WORK REQUIRED.
Set down the records again. Every word and mark must match exactly.

[Opening RECORDS section]

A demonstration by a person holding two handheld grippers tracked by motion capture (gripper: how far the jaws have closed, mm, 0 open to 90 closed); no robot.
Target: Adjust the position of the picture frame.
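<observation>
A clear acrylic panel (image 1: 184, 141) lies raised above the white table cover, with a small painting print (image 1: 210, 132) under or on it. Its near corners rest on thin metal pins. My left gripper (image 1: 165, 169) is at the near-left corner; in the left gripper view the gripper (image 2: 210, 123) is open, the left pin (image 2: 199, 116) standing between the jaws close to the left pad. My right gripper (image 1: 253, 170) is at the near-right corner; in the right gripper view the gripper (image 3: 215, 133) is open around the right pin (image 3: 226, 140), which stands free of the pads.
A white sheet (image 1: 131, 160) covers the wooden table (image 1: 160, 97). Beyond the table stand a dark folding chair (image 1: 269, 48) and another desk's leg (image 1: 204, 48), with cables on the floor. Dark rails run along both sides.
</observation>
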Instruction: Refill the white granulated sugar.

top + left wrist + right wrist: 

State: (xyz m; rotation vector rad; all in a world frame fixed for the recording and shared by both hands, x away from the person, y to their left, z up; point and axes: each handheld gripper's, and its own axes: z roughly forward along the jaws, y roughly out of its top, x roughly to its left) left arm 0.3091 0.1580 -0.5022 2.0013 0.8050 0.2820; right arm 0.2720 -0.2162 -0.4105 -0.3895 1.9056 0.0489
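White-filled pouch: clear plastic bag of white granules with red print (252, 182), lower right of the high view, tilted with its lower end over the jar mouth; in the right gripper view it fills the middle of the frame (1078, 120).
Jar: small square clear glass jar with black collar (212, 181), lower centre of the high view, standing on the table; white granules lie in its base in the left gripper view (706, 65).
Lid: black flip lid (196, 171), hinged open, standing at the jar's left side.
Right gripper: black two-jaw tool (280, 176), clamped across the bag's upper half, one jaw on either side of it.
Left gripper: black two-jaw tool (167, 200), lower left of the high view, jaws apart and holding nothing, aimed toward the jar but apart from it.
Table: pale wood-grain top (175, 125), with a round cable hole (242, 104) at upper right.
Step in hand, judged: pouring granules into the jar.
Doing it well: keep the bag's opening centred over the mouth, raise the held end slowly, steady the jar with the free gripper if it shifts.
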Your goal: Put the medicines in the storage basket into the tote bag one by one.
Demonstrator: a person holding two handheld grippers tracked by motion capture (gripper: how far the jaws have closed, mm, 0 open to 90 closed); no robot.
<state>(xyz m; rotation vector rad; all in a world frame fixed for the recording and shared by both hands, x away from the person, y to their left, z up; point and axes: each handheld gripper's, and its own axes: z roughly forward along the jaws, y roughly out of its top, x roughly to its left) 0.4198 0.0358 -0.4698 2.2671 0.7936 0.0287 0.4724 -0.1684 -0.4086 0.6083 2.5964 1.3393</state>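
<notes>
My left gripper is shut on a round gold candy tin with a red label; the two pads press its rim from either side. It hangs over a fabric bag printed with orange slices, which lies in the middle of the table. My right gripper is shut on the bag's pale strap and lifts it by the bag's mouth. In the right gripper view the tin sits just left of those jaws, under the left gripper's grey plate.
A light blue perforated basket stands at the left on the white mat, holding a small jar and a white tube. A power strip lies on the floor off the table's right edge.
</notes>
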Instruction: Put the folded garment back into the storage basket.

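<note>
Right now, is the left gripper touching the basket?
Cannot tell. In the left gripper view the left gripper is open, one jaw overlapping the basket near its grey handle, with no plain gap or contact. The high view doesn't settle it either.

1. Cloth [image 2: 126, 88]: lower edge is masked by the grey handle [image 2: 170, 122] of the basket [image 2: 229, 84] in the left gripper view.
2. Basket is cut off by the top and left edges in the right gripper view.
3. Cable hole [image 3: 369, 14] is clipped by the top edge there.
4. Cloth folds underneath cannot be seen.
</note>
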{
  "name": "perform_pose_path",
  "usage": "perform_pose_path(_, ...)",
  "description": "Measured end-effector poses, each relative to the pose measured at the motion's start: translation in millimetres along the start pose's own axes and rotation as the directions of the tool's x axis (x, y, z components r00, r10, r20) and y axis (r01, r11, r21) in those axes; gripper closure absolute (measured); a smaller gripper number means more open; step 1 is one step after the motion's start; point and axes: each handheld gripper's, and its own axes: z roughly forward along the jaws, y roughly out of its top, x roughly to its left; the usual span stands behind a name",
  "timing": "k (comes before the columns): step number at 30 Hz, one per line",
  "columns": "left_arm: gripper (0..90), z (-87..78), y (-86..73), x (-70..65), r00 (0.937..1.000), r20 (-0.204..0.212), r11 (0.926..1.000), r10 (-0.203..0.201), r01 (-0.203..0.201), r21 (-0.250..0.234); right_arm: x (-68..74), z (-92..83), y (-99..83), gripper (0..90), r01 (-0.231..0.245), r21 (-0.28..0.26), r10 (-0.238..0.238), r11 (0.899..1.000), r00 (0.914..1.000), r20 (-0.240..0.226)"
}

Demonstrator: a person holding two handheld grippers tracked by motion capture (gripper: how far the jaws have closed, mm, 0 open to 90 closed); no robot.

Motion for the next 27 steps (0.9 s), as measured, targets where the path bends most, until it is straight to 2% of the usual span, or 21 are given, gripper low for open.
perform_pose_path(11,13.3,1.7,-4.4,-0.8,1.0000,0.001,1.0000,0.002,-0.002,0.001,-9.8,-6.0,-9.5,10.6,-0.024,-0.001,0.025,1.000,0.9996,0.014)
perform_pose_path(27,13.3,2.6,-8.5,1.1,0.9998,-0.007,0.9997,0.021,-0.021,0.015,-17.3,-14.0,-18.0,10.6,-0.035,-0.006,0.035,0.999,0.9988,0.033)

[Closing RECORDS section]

ANSWER SPACE.
A demonstration by a person holding two handheld grippers tracked by motion capture (gripper: how far the jaws have closed, mm, 0 open to 90 closed); no robot.
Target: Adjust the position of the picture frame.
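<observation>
A clear acrylic panel (image 1: 184, 141) lies raised above the white table cover, with a small painting print (image 1: 210, 132) under or on it. Its near corners rest on thin metal pins. My left gripper (image 1: 165, 169) is at the near-left corner; in the left gripper view the gripper (image 2: 210, 123) is open, the left pin (image 2: 199, 116) standing between the jaws close to the left pad. My right gripper (image 1: 253, 170) is at the near-right corner; in the right gripper view the gripper (image 3: 215, 133) is open around the right pin (image 3: 226, 140), which stands free of the pads.
A white sheet (image 1: 131, 160) covers the wooden table (image 1: 160, 97). Beyond the table stand a dark folding chair (image 1: 269, 48) and another desk's leg (image 1: 204, 48), with cables on the floor. Dark rails run along both sides.
</observation>
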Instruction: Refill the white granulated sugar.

top + left wrist + right wrist: 

State: (xyz m; rotation vector rad; all in a world frame fixed for the recording and shared by both hands, x away from the person, y to their left, z up; point and axes: each handheld gripper's, and its own axes: z roughly forward along the jaws, y roughly out of its top, x roughly to its left) left arm 0.3091 0.1580 -0.5022 2.0013 0.8050 0.2820; right arm 0.2720 -0.2162 -0.4105 -0.3895 1.9056 0.0489
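White-filled pouch: clear plastic bag of white granules with red print (252, 182), lower right of the high view, tilted with its lower end over the jar mouth; in the right gripper view it fills the middle of the frame (1078, 120).
Jar: small square clear glass jar with black collar (212, 181), lower centre of the high view, standing on the table; white granules lie in its base in the left gripper view (706, 65).
Lid: black flip lid (196, 171), hinged open, standing at the jar's left side.
Right gripper: black two-jaw tool (280, 176), clamped across the bag's upper half, one jaw on either side of it.
Left gripper: black two-jaw tool (167, 200), lower left of the high view, jaws apart and holding nothing, aimed toward the jar but apart from it.
Table: pale wood-grain top (175, 125), with a round cable hole (242, 104) at upper right.
Step in hand, judged: pouring granules into the jar.
Doing it well: keep the bag's opening centred over the mouth, raise the held end slowly, steady the jar with the free gripper if it shifts.
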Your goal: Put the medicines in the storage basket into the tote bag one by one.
Demonstrator: a person holding two handheld grippers tracked by motion capture (gripper: how far the jaws have closed, mm, 0 open to 90 closed); no robot.
<state>(xyz m; rotation vector rad; all in a world frame fixed for the recording and shared by both hands, x away from the person, y to their left, z up; point and axes: each handheld gripper's, and its own axes: z roughly forward along the jaws, y roughly out of its top, x roughly to its left) 0.4198 0.0358 -0.4698 2.2671 0.7936 0.0287 0.4724 -0.1684 -0.4086 0.6083 2.5964 1.3393</state>
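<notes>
My left gripper is shut on a round gold candy tin with a red label; the two pads press its rim from either side. It hangs over a fabric bag printed with orange slices, which lies in the middle of the table. My right gripper is shut on the bag's pale strap and lifts it by the bag's mouth. In the right gripper view the tin sits just left of those jaws, under the left gripper's grey plate.
A light blue perforated basket stands at the left on the white mat, holding a small jar and a white tube. A power strip lies on the floor off the table's right edge.
</notes>
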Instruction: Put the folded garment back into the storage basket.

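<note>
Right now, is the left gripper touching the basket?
Cannot tell. In the left gripper view the left gripper is open, one jaw overlapping the basket near its grey handle, with no plain gap or contact. The high view doesn't settle it either.

1. Cloth [image 2: 126, 88]: lower edge is masked by the grey handle [image 2: 170, 122] of the basket [image 2: 229, 84] in the left gripper view.
2. Basket is cut off by the top and left edges in the right gripper view.
3. Cable hole [image 3: 369, 14] is clipped by the top edge there.
4. Cloth folds underneath cannot be seen.
</note>
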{
  "name": "perform_pose_path",
  "usage": "perform_pose_path(_, ...)",
  "description": "Measured end-effector poses, each relative to the pose measured at the motion's start: translation in millimetres along the start pose's own axes and rotation as the directions of the tool's x axis (x, y, z components r00, r10, r20) and y axis (r01, r11, r21) in those axes; gripper closure absolute (measured); a smaller gripper number means more open; step 1 is one step after the motion's start; point and axes: each handheld gripper's, and its own axes: z roughly forward along the jaws, y roughly out of its top, x roughly to its left; the usual span stands behind a name",
  "timing": "k (comes before the columns): step number at 30 Hz, one per line",
  "columns": "left_arm: gripper (0..90), z (-87..78), y (-86..73), x (-70..65), r00 (0.937..1.000), r20 (-0.204..0.212), r11 (0.926..1.000), r10 (-0.203..0.201), r01 (-0.203..0.201), r21 (-0.250..0.234); right_arm: x (-68..74), z (-92..83), y (-99..83), gripper (0..90), r01 (-0.231..0.245), r21 (-0.28..0.26), r10 (-0.238..0.238), r11 (0.899..1.000), r00 (0.914..1.000), r20 (-0.240..0.226)"
}

Demonstrator: a person holding two handheld grippers tracked by motion capture (gripper: how far the jaws have closed, mm, 0 open to 90 closed); no robot.

Motion for the next 27 steps (0.9 s), as measured, targets where the path bends most, until it is straight to 2% of the usual span, or 21 are given, gripper low for open.
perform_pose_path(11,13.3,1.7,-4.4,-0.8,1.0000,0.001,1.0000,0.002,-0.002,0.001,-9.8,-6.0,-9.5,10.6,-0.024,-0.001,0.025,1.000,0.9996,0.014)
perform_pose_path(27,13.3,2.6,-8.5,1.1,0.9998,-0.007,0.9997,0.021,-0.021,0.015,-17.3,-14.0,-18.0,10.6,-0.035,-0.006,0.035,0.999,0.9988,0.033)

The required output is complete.